Immunological-chromatographic analysis of lysozyme variants.

Immunological-chromatographic analysis (ICA) was used to evaluate the cross-reactivities of eight lysozyme variants with five different immobilized monoclonal anti-hen-egg-white lysozyme antibodies. ICA is a dual-column high-performance liquid chromatography-based method in which an immunoaffinity and a conventional analytical column are coupled with a switching valve. Antigens are first captured on the affinity column and then desorbed and concentrated on the second column, where they are separated further. This arrangement permits antigen-antibody interactions occurring on the affinity column to be monitored on-line with the second column. The ICA system was used to perform direct and competitive inhibition binding immunoassays with unlabeled antigens. Seven of the eight lysozymes tested bound to all five immobilized monoclonal antibodies. Competitive inhibition of binding of hen egg white lysozyme to the monoclonal antibody, HyHel-5, was measured by using the variants Japanese quail and bobwhite quail lysozymes as inhibitors. The ratio of the amount of bobwhite quail to Japanese quail lysozyme required to give 50% inhibition of binding of hen egg white determined by ICA compares well with the results obtained by other investigators who used an enzyme-linked immunosorbent assay plate binding assay.

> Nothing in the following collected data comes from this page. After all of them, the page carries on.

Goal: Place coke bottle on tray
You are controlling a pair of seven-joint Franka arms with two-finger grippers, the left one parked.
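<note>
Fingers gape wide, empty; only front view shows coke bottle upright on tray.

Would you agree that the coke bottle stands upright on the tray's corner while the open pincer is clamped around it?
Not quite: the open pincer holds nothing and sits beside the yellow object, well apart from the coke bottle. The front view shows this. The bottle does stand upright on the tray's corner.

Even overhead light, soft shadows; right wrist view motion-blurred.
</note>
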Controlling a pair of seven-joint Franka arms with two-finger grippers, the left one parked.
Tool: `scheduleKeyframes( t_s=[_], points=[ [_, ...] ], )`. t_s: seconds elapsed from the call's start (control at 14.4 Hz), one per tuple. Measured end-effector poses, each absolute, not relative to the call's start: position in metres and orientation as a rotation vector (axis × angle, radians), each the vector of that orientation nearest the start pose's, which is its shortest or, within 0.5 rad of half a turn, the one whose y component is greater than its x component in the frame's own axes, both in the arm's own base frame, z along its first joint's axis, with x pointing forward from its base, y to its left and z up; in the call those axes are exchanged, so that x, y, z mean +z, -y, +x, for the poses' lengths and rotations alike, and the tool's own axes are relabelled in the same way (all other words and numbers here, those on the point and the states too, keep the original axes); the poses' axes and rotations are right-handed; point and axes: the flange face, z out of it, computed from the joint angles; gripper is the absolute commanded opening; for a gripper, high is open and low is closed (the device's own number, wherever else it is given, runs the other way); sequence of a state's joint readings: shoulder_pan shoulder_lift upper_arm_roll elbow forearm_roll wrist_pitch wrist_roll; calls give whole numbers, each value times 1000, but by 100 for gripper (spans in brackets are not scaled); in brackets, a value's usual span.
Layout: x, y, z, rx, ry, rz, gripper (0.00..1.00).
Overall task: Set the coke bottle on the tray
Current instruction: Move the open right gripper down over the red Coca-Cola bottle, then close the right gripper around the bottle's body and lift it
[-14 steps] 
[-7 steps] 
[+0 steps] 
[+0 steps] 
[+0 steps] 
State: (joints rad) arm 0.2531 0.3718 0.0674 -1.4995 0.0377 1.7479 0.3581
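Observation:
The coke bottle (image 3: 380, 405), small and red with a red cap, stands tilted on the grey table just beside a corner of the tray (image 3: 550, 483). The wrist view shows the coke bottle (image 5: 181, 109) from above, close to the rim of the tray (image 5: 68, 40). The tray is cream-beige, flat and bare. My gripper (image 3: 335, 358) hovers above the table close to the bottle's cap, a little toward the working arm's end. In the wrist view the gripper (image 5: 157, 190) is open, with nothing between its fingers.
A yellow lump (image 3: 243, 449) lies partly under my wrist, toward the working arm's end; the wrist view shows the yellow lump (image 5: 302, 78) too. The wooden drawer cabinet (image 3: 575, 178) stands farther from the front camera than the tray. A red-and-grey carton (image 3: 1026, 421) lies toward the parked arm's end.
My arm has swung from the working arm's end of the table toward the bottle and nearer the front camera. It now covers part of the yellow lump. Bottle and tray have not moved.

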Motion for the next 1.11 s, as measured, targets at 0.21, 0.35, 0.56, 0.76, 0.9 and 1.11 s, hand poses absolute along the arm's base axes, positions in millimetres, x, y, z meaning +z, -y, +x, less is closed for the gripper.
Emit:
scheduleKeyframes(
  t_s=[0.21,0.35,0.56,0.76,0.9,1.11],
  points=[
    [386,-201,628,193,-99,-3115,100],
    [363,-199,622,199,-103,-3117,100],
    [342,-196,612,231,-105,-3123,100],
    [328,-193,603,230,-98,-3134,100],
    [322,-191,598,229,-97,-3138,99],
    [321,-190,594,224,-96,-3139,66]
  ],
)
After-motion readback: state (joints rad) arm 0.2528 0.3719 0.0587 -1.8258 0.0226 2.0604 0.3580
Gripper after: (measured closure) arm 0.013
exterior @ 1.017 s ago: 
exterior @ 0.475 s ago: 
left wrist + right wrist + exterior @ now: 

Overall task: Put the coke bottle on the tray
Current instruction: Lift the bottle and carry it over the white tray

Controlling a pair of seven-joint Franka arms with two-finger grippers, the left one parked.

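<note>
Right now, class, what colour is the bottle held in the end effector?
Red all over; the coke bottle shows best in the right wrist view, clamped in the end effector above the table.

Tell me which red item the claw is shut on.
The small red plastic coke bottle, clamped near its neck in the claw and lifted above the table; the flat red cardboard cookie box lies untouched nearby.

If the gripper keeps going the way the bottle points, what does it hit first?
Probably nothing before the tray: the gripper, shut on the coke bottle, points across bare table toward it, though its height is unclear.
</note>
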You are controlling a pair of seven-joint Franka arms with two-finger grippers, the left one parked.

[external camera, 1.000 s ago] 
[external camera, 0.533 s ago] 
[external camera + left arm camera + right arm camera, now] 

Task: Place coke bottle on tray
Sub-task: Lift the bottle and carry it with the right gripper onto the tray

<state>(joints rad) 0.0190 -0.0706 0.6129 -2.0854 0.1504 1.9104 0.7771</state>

Immunological-chromatographic analysis.

Tandem immunoaffinity and conventional high-performance liquid chromatography columns, coupled with a switching valve, were used for the analysis of single and multicomponent antigen samples. Immunoaffinity columns were prepared by hydrophobic adsorption or covalent immobilization of poly- or monoclonal antibodies on macroporous poly(styrene-divinylbenzene) packing materials. Capacities of these columns were constant through at least 77 cycles. Macromolecular antigens were analyzed at submicrogram levels. Antigens bound to the immunoaffinity column were desorbed and concentrated on a conventional analytical column. Gradient elution on the analytical column separated the desorbed antigen(s) from interfering species and permitted the analysis of all species which bound to the immunoaffinity column. Immunological-chromatographic analysis was useful for purification and discrimination of polypeptides of similar three dimensional structures, such as several lysozyme variants.